Innovative Finance ISA (IFISA)

This could be a good time to transfer old ISA funds, or the annual ISA allowance (£15,240) into an Innovative Finance ISA, investing funds into a P2P product and earning interest tax-free. For more information on this high-rate, tax-efficient account click here.

Surely Brexit poses a risk to peer-to-peer lending UK?

Brexit poses a risk to all areas of the UK, particularly the finance industry. At Orca Money we firmly believe that peer-to-peer lending is a viable solution to low savings rates, and is an alternative to the volatility experienced in the stock market – even more so now with Brexit. P2P lending has weathered the storm before (Zopa in 2008) and has a proven track record of providing the best interest rates in the market while maintaining extremely low default rates – under 3% default rate, over 10 years’ period, having facilitated over £6bn of investment to-date.

Peer-to-peer lending platforms stand strong in the face of Brexit

For existent and future peer-to-peer investors, there may be worries about borrowers’ ability to repay their loans in more challenging economic conditions. There are three types of borrowers in P2P: people (consumer loans), businesses and property investors, who are typically landlords or developers. These three borrower types are affected by unemployment rates, economic conditions and property prices. For the large P2P platforms who have established credit procedures and a spectacular history of low default rates we do not expect these platforms to suffer significant investor losses. As an example, in the consumer loan market, where Zopa dominates, default rates would have to rise from 0.33% in 2015, to 9.9% for investor’ capital to be impacted.

Where we may see an effect is with the smaller, challenger platforms, who do not have established credit models. If investors lost capital in any UK P2P platform, the whole market would be impacted. This is the primary risk to the P2P market.

What are the P2P platforms saying?

John Goodall, CEO, Landbay (buy-to-let mortgage lender – auto diversified)

‘Investors in the sector are uniquely insulated from the storm. The private rental sector is built on strong foundations. Buy-to-let mortgages were one of the best performing types of loans throughout the credit crisis, and we believe demand for rental property will continue to outstrip supply, while average rents will continue to increase above the rate of inflation. At a time when investors are tripping over themselves to find an alternative to the equity markets, the strength of the rental sector makes buy-to-let backed peer-to-peer mortgages a sound and predicable investment proposition.’
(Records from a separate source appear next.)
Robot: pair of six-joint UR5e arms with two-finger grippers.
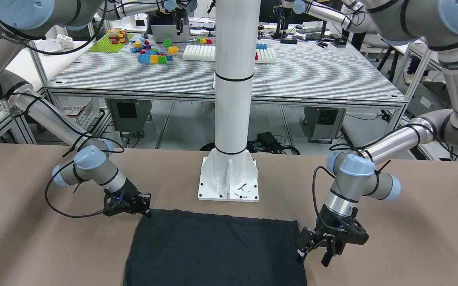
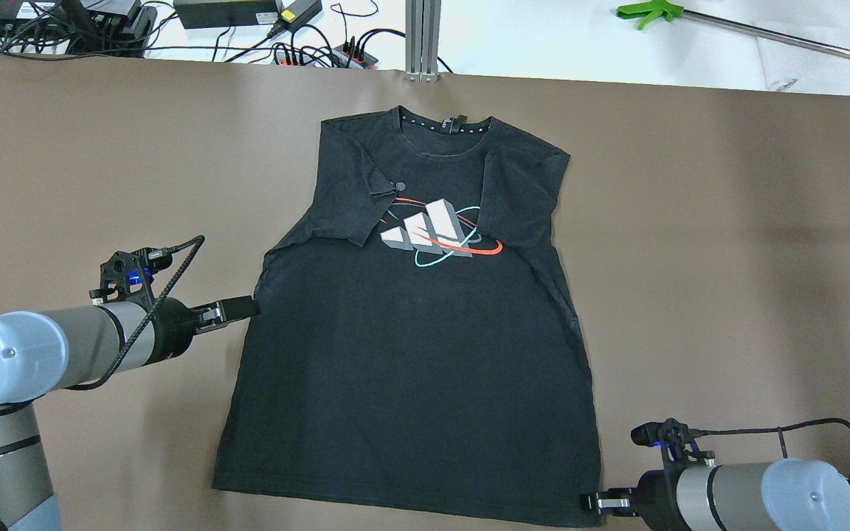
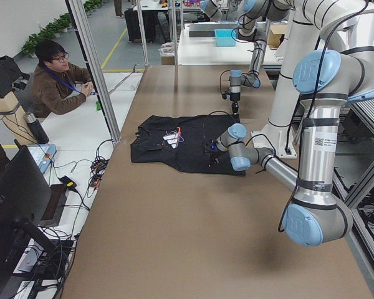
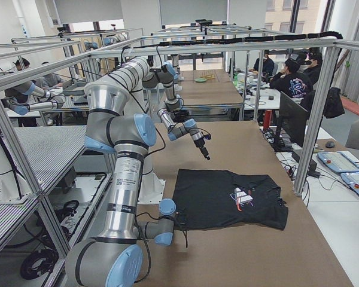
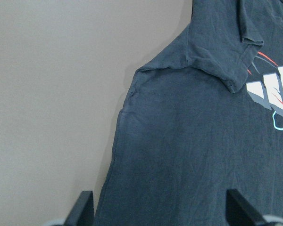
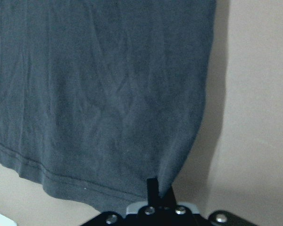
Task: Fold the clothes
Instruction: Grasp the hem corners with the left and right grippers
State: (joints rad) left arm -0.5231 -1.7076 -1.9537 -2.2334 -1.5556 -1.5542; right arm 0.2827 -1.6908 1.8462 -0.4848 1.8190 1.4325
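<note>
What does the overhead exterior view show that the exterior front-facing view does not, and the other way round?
Only the overhead view shows the collar, a sleeve folded inward and the printed logo of the T-shirt.

Only the front-facing view shows the white pole on its base plate, and a second table behind it with coloured blocks.

Both show the black T-shirt lying flat on the brown table, with the left gripper at its side edge and the right gripper at a hem corner.
</note>
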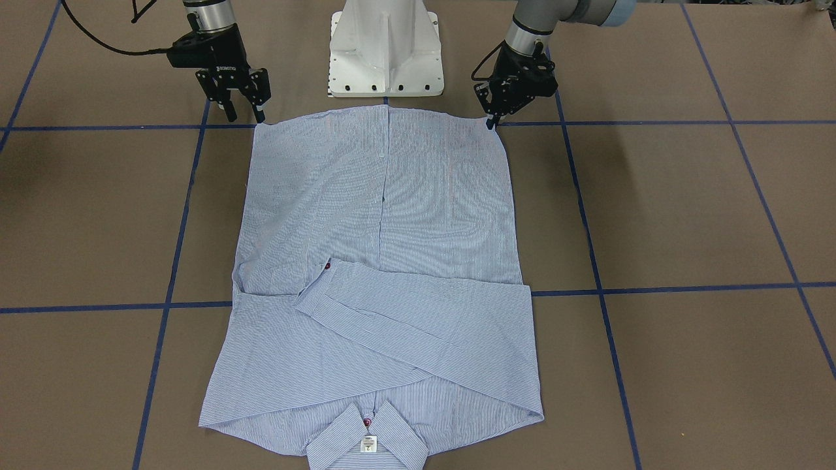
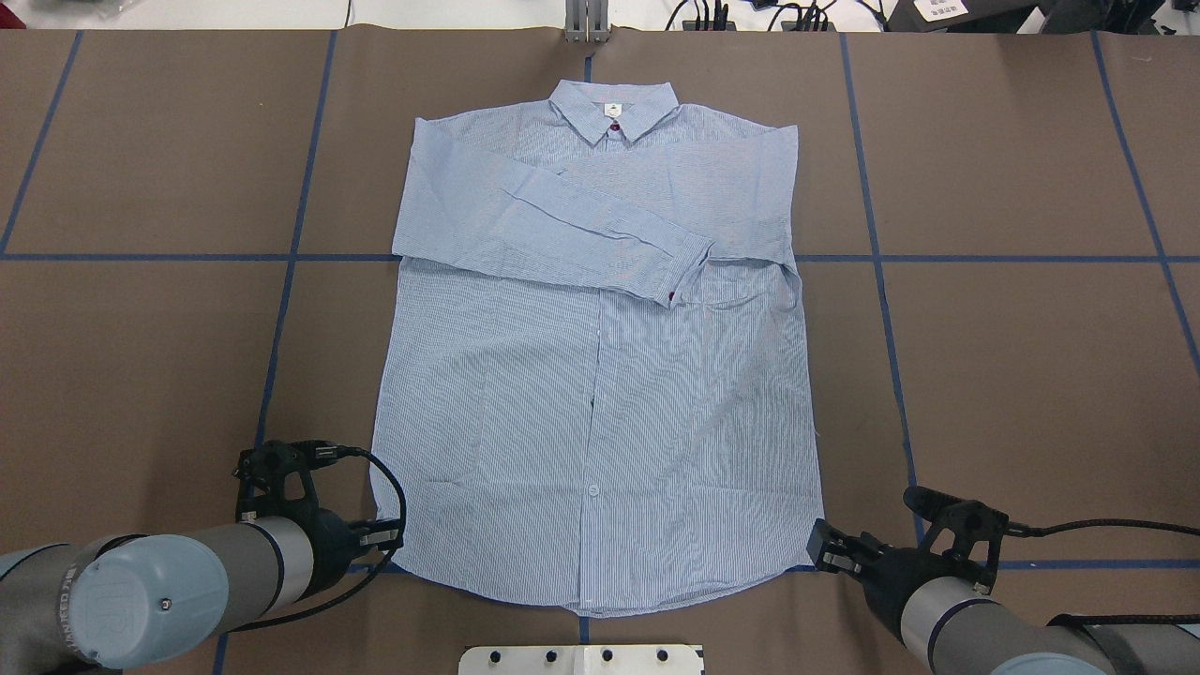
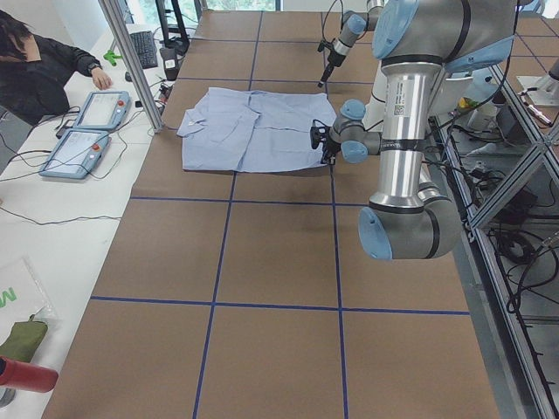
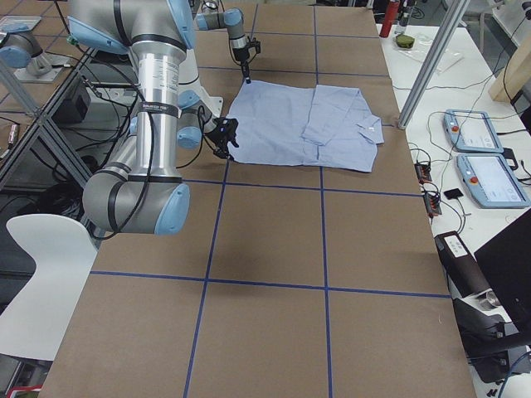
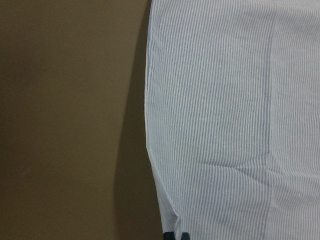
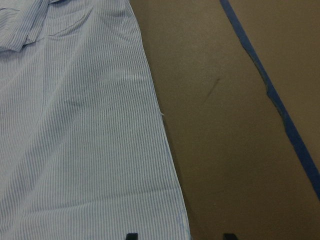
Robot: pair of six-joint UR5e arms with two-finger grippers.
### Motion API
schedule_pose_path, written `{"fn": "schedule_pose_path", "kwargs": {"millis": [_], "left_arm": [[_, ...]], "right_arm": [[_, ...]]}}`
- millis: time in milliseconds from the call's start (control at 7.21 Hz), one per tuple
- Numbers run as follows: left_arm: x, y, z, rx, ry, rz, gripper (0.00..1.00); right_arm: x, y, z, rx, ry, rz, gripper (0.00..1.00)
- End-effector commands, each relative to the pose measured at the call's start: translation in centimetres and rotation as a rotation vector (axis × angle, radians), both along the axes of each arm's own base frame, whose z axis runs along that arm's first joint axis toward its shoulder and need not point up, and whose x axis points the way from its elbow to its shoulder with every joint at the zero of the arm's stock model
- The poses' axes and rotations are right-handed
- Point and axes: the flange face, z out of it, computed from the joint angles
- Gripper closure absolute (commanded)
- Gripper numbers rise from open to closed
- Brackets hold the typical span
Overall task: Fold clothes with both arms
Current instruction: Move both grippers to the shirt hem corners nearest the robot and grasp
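The light-blue striped shirt [image 1: 392, 215] [image 2: 600, 394] lies flat and buttoned, collar [image 2: 614, 108] at the far side, both sleeves folded across the chest. My left gripper [image 1: 490, 122] [image 5: 176, 235] sits at the hem's corner, its fingers together on the shirt's edge. At the other hem corner my right gripper [image 1: 246, 117] [image 6: 180, 235] is open, its two fingertips [image 6: 131, 235] straddling the side edge of the shirt [image 6: 75, 150] just above the table.
The white pedestal base [image 1: 385, 52] stands just behind the hem between the two arms. Blue tape lines [image 2: 872, 258] cross the brown table. A person [image 3: 35, 70] sits at a side table with control tablets [image 3: 100, 109] beyond the collar end.
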Motion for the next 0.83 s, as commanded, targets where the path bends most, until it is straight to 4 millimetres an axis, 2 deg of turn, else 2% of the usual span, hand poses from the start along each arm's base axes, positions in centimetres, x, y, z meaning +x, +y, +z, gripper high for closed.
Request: {"fn": "schedule_pose_path", "kwargs": {"millis": [0,277,555,694], "left_arm": [[-0.2,0.0,-0.2,0.003,0.002,-0.001,1.00],[-0.3,0.0,-0.2,0.003,0.000,-0.004,1.00],[-0.3,0.0,-0.3,0.004,0.003,-0.004,1.00],[-0.3,0.0,-0.2,0.003,0.002,-0.004,1.00]], "right_arm": [[-2.0,0.8,1.4,0.007,0.013,0.018,0.45],[-3.6,1.9,1.3,0.027,0.010,0.011,0.44],[-4.0,2.1,1.9,0.040,0.022,0.017,0.45],[-4.0,2.1,1.8,0.045,0.020,0.022,0.56]]}}
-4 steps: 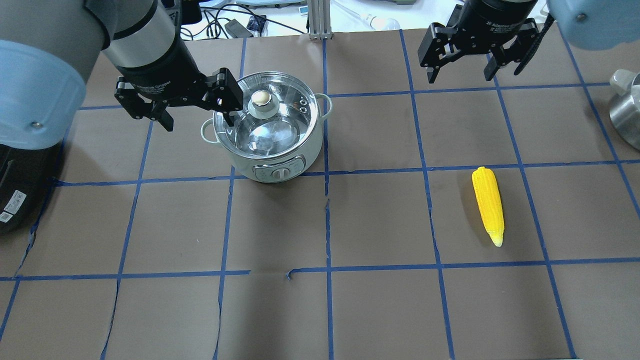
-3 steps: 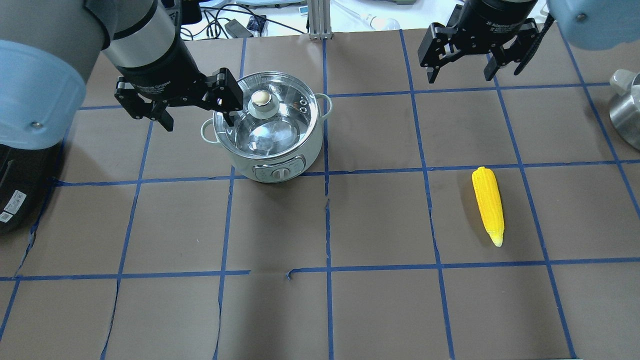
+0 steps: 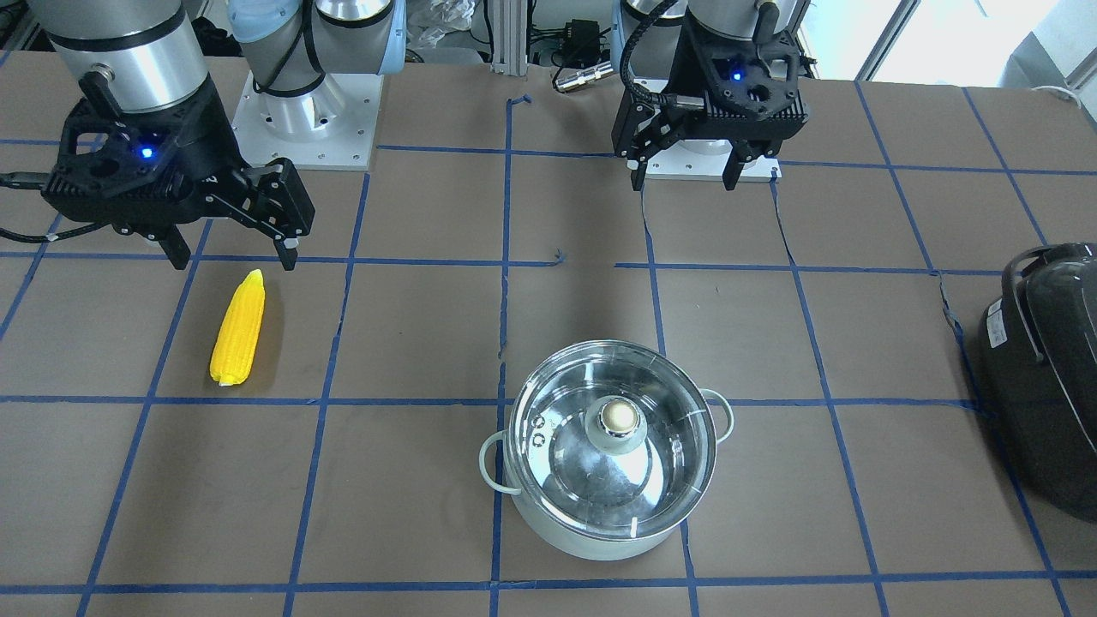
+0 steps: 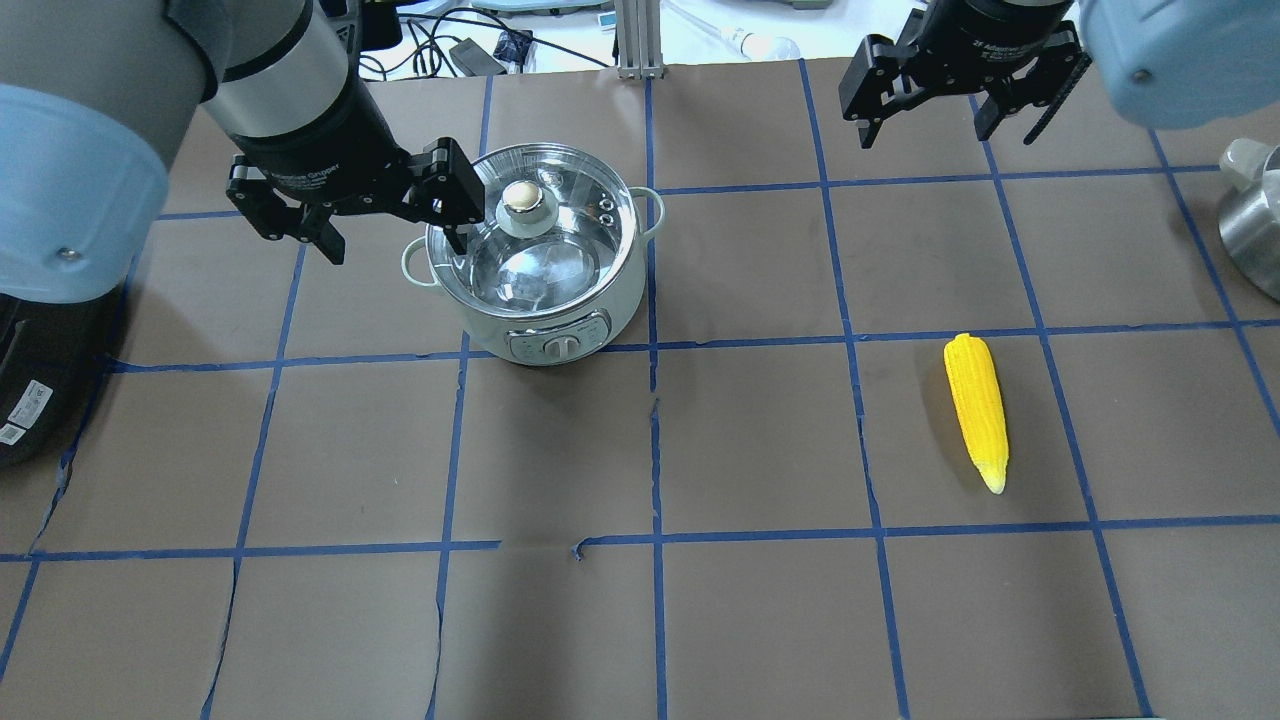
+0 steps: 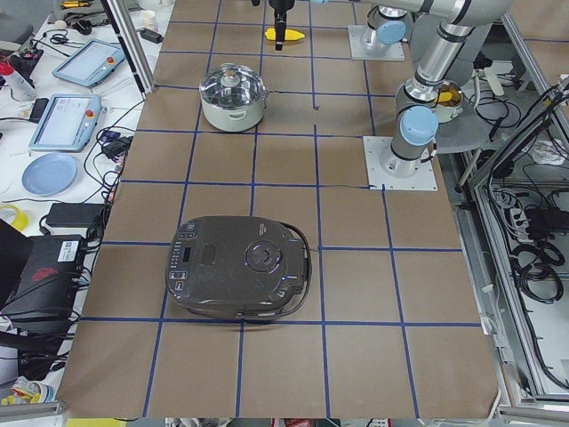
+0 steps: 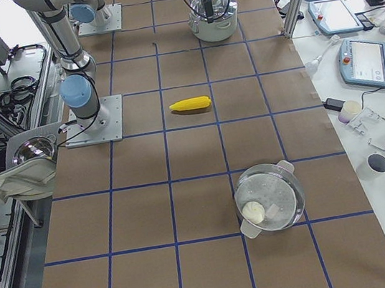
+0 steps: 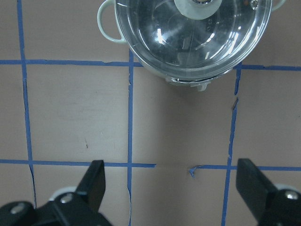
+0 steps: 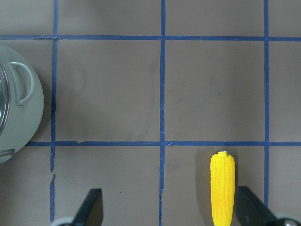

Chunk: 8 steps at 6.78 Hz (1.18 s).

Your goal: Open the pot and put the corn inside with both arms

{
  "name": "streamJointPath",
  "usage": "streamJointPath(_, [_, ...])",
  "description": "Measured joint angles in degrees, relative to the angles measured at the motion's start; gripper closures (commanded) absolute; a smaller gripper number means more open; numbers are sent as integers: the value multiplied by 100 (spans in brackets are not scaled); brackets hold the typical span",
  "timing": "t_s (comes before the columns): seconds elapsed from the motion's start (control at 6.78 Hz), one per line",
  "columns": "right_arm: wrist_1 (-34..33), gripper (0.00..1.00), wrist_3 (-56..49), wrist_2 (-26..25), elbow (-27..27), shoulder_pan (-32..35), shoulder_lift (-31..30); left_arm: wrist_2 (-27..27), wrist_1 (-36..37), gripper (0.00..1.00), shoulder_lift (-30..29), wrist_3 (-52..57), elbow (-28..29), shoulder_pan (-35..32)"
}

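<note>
Left fingers (image 7: 96, 181) apart, right fingers (image 8: 91, 205) apart; pot (image 4: 560, 322) pale-green, glass-lidded; corn (image 4: 977, 410) bright yellow, tapered.

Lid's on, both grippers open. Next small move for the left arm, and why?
Probably bring the left gripper over the knob until its open fingers straddle it, then lower. The lid sits closed on the pot, and in the wrist view the knob lies beyond the fingers, not between them. The corn can't go in until the lid lifts.

Arms (image 3: 120, 51) noted as silver-grey tubes, capped pale blue at joints (image 4: 70, 200). Black jaws; blue light (image 3: 146, 153) seen above each pair.
</note>
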Motion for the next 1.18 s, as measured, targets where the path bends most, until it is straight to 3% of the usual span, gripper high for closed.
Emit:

Karteek Patel, CEO, Crowdstacker (SME lender – manual selection – IFISA available)

‘Most platforms, including Crowdstacker, champion British businesses, enabling investors to support the economy through investment in innovation and development, both of which ultimately create progress.

We also believe that medium sized British businesses that have excellent business models, experienced management teams and strong track records can thrive in an independent Britain’

Liam Brooke, CEO, Saving Stream (Property lender – manual selection)

‘Property has long been a safe haven for UK investors during periods of uncertainty, and is likely to continue to be so during the fall out from the recent referendum. Continuing low interest rates, demand for housing and new developments, and many investors waiting for a chance to buy up property should prices drop, will all help ensure that residential and commercial property continue to offer attractive investment opportunities.

Saving Stream, like many other P2P lenders, exercises firm controls to manage risks, with strict loan to value ratios. In the run up to the referendum, we made every investment decision with the impact of Brexit in mind, and this will continue on now we know the result.’

So, the question is: where else can one earn attractive interest rates in a growing, regulated asset class that has a solid track record? The alternative money-makers don’t present a confident outlook in light of Brexit.